Amazon's Written Memos
The a16z podcast published a great episode yesterday.
The episode interviews Colin Bryar and Bill Carr, who are the authors of a new book called Working Backwards (Insights, Stories and Secrets from Inside Amazon.)
The part of the episode I liked the most was when they discussed how Amazon’s leadership team (lead by Jeff Bezos) created a “no PowerPoint” policy.
If you had to make a presentation, deliver a message, or make a point, you had to do so in written form with a 6 page memo.
I love this.
In the interview, Bryar and Carr spoke about the strategic advantages of developing a company culture that celebrates writing.
Some key points…
PowerPoint is a bad medium for business presentations. Slide presentations highlight good presenters and make it easy for a bad idea to be well presented.
The best ideas write the best memos. The studies found that even people who are traditionally thought of as poor writers (engineers, coders, etc) were able to write great memos by displaying the information clearly. The data is able to speak for itself in a written memo.

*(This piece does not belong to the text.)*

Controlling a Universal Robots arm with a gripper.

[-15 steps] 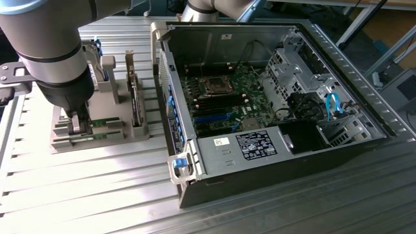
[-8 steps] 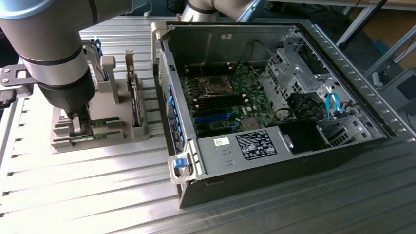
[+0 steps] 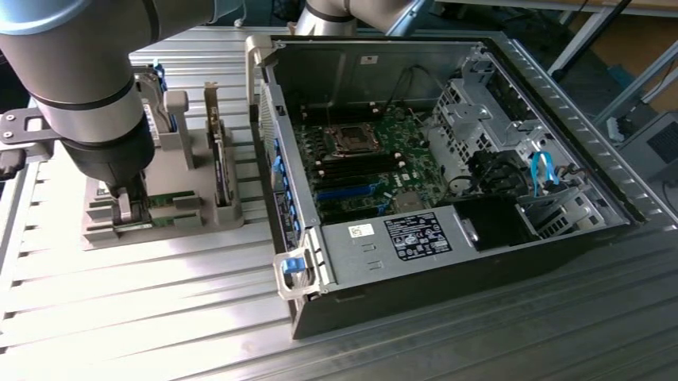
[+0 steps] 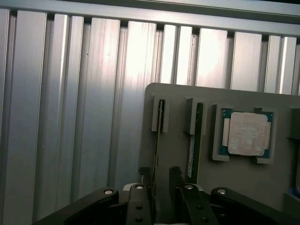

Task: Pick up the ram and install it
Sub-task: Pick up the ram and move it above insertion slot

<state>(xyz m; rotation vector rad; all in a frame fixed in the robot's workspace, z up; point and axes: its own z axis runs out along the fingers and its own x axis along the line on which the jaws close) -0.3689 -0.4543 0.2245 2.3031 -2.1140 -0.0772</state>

Memos have much better economics of information. You can fit much more information on a memo than in a power point presentation. People read faster than they listen. By and large, the executives at Amazon had a huge strategic advantage because they understood the data across all departments better than their competitors.
Better dissection of ideas. Memos create a better form of dialog because everyone can comment on the memo directly (through Google Drive or Microsoft Office), which creates an archive of points and counter points.
This is an oversimplification, but as a writer, I celebrate this concept.
I especially loved the idea of asynchronicity. I’d love to implement this in Stodzy.
For instance, if we have a problem to solve, one of us can write a memo on Google Drive and then the rest of us can go into the doc and comment on it. This way, we won’t constantly run into scheduling conflicts.
I’m going to try it out.
I’m also looking forward to reading this book.